* **Action item**
Write out the listing exactly, dropping any picture it contains.

* **Supplied data**
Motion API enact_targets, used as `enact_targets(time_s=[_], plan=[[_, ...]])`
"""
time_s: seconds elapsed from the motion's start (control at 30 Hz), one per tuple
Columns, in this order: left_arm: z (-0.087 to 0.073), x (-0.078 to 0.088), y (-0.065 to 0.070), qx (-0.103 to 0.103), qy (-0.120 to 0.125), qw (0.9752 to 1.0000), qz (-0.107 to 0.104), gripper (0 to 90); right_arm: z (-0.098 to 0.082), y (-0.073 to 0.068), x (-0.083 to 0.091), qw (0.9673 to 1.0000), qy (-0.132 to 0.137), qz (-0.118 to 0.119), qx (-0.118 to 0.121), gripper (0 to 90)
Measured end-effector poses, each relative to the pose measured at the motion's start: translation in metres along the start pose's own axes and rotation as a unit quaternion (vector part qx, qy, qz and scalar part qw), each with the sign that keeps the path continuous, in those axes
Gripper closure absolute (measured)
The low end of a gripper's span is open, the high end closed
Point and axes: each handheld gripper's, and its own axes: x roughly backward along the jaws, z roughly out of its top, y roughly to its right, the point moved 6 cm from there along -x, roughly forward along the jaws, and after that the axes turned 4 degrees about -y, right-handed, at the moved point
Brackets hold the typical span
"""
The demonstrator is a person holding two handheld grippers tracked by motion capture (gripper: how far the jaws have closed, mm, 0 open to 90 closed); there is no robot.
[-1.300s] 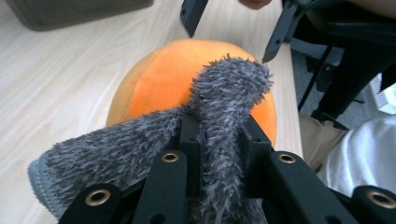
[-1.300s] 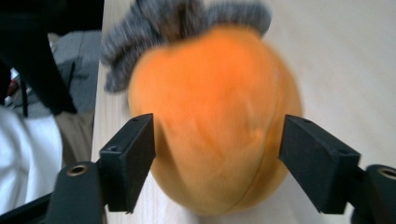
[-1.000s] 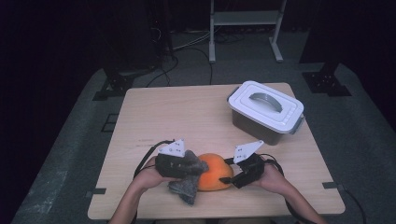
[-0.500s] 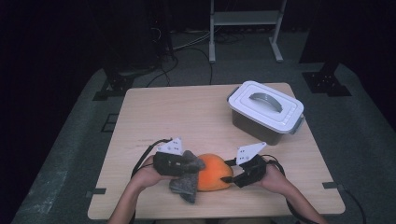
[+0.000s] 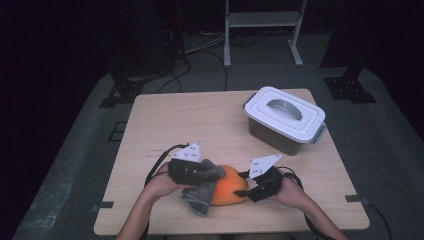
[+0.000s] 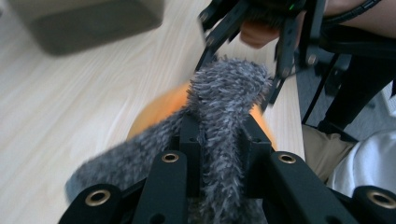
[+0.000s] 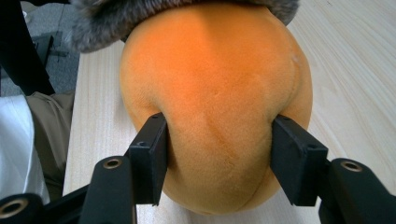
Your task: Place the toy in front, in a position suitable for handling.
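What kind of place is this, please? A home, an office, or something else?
Probably a lab or recording studio, not a home. A lone wooden table stands on grey carpet with dark surroundings, cables run across the floor, and equipment stand bases and a metal frame stand behind it.

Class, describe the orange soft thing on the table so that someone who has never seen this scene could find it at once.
Start at the wooden table and go to its near edge, away from the lidded grey box. There, between the two hand-held grippers, lies the orange plush ball. The right gripper squeezes its end and a grey furry cloth, pinched by the left gripper, drapes over it; it is the one bright, rounded thing there.
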Motion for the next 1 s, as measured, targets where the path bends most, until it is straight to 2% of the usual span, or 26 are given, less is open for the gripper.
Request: enact_targets(time_s=[0.03,0.07,0.13,0.17,0.2,0.23,0.3,0.33,0.37,0.53,0.6,0.67,0.73,0.83,0.87,0.9,0.97,1.0], plan=[[0.0,0.0,0.0,0.0,0.0,1.0,0.0,75.3,0.0,0.0,0.0,1.0,-0.001,0.0,-0.001,41.2],[0.004,-0.004,0.0,-0.012,-0.017,0.9998,0.008,75.2,0.0,0.001,0.0,1.0,-0.001,0.002,-0.002,41.0],[0.003,-0.007,-0.001,-0.012,-0.025,0.9996,0.01,75.3,-0.001,0.002,0.0,1.0,0.001,0.002,-0.004,40.4],[0.0,-0.009,-0.003,-0.012,-0.033,0.9993,0.014,75.3,-0.003,0.003,0.001,0.9999,0.004,0.007,-0.014,35.1],[-0.003,-0.01,-0.004,-0.002,-0.031,0.9995,0.011,75.3,-0.003,0.003,0.001,0.9999,0.004,0.007,-0.014,35.1],[-0.009,-0.01,-0.008,0.007,-0.024,0.9997,0.006,75.3,-0.003,0.004,0.002,0.9998,0.006,0.007,-0.018,28.9],[-0.018,-0.009,-0.01,0.021,-0.018,0.9996,-0.003,75.3,-0.003,0.005,0.003,0.9995,0.009,0.011,-0.029,25.0],[-0.018,-0.009,-0.01,0.021,-0.018,0.9996,-0.003,75.2,-0.004,0.006,0.003,0.9993,0.006,0.014,-0.035,23.7],[-0.026,-0.006,-0.011,0.036,-0.01,0.9993,-0.01,75.3,-0.005,0.007,0.002,0.9993,0.001,0.014,-0.035,21.9],[-0.038,0.001,-0.012,0.048,-0.004,0.9987,-0.014,75.3,-0.006,0.006,-0.005,0.9989,-0.002,0.025,-0.04,20.9],[-0.039,0.002,-0.012,0.05,-0.003,0.9987,-0.011,75.2,-0.004,0.006,-0.008,0.9989,0.002,0.026,-0.04,26.1],[-0.038,0.003,-0.012,0.048,-0.003,0.9988,-0.006,75.2,-0.002,0.005,-0.008,0.9992,0.01,0.019,-0.034,38.8],[-0.035,0.005,-0.012,0.042,-0.007,0.9991,0.001,75.3,0.001,0.003,-0.004,0.9996,0.018,0.007,-0.022,46.2],[-0.025,0.011,-0.012,0.029,-0.011,0.9993,0.019,75.5,0.01,0.002,0.0,0.9996,0.026,-0.008,-0.013,50.4],[-0.025,0.011,-0.012,0.029,-0.011,0.9993,0.019,75.5,0.01,0.002,0.0,0.9996,0.026,-0.008,-0.013,50.4],[-0.021,0.012,-0.01,0.024,-0.012,0.9994,0.023,75.5,0.015,0.003,0.003,0.9994,0.027,-0.022,-0.008,51.3],[-0.008,0.011,-0.005,0.006,-0.012,0.9996,0.023,75.5,0.017,0.004,0.005,0.9992,0.029,-0.027,-0.01,51.6],[-0.008,0.011,-0.005,0.006,-0.012,0.9996,0.023,75.5,0.017,0.004,0.005,0.9992,0.029,-0.027,-0.01,51.6]])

* **Response**
Motion API enact_targets, used as `enact_targets(time_s=[_], plan=[[_, ...]])`
"""
time_s: seconds elapsed from the motion's start (control at 30 Hz), one per tuple
Columns, in this order: left_arm: z (-0.087 to 0.073), x (-0.078 to 0.088), y (-0.065 to 0.070), qx (-0.103 to 0.103), qy (-0.120 to 0.125), qw (0.9752 to 1.0000), qz (-0.107 to 0.104), gripper (0 to 90); right_arm: z (-0.098 to 0.082), y (-0.073 to 0.068), x (-0.083 to 0.091), qw (0.9673 to 1.0000), qy (-0.132 to 0.137), qz (-0.118 to 0.119), qx (-0.118 to 0.121), gripper (0 to 90)
Measured end-effector poses, each relative to the pose measured at the motion's start: translation in metres along the start pose's own axes and rotation as a unit quaternion (vector part qx, qy, qz and scalar part qw), each with the sign that keeps the path continuous, in those axes
Gripper closure absolute (measured)
The low end of a gripper's span is open, the high end closed
Point and axes: each handheld gripper's, and its own axes: x roughly backward along the jaws, z roughly out of its top, y roughly to its right, the point moved 6 cm from there along -x, roughly forward along the jaws, and after that the axes turned 4 degrees about -y, right-handed, at the moved point
Brackets hold the typical span
"""
The demonstrator is a person holding two handheld grippers tracked by motion capture (gripper: how far the jaws have closed, mm, 0 open to 90 closed); there is no robot.
[-1.300s] 
[-1.300s] 
[-1.000s] 
[-0.500s] 
[+0.000s] 
[+0.000s] 
[+0.000s] 
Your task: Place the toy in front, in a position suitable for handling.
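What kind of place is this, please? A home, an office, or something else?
Probably a lab or recording studio, not a home. A lone wooden table stands on grey carpet with dark surroundings, cables run across the floor, and equipment stand bases and a metal frame stand behind it.

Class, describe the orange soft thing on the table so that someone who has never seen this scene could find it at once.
Start at the wooden table and go to its near edge, away from the lidded grey box. There, between the two hand-held grippers, lies the orange plush ball. The right gripper squeezes its end and a grey furry cloth, pinched by the left gripper, drapes over it; it is the one bright, rounded thing there.
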Motion for the next 1 s, as measured, targets where the path bends most, until it is straight to 2% of the usual span, or 26 are given, less is open for the gripper.
Request: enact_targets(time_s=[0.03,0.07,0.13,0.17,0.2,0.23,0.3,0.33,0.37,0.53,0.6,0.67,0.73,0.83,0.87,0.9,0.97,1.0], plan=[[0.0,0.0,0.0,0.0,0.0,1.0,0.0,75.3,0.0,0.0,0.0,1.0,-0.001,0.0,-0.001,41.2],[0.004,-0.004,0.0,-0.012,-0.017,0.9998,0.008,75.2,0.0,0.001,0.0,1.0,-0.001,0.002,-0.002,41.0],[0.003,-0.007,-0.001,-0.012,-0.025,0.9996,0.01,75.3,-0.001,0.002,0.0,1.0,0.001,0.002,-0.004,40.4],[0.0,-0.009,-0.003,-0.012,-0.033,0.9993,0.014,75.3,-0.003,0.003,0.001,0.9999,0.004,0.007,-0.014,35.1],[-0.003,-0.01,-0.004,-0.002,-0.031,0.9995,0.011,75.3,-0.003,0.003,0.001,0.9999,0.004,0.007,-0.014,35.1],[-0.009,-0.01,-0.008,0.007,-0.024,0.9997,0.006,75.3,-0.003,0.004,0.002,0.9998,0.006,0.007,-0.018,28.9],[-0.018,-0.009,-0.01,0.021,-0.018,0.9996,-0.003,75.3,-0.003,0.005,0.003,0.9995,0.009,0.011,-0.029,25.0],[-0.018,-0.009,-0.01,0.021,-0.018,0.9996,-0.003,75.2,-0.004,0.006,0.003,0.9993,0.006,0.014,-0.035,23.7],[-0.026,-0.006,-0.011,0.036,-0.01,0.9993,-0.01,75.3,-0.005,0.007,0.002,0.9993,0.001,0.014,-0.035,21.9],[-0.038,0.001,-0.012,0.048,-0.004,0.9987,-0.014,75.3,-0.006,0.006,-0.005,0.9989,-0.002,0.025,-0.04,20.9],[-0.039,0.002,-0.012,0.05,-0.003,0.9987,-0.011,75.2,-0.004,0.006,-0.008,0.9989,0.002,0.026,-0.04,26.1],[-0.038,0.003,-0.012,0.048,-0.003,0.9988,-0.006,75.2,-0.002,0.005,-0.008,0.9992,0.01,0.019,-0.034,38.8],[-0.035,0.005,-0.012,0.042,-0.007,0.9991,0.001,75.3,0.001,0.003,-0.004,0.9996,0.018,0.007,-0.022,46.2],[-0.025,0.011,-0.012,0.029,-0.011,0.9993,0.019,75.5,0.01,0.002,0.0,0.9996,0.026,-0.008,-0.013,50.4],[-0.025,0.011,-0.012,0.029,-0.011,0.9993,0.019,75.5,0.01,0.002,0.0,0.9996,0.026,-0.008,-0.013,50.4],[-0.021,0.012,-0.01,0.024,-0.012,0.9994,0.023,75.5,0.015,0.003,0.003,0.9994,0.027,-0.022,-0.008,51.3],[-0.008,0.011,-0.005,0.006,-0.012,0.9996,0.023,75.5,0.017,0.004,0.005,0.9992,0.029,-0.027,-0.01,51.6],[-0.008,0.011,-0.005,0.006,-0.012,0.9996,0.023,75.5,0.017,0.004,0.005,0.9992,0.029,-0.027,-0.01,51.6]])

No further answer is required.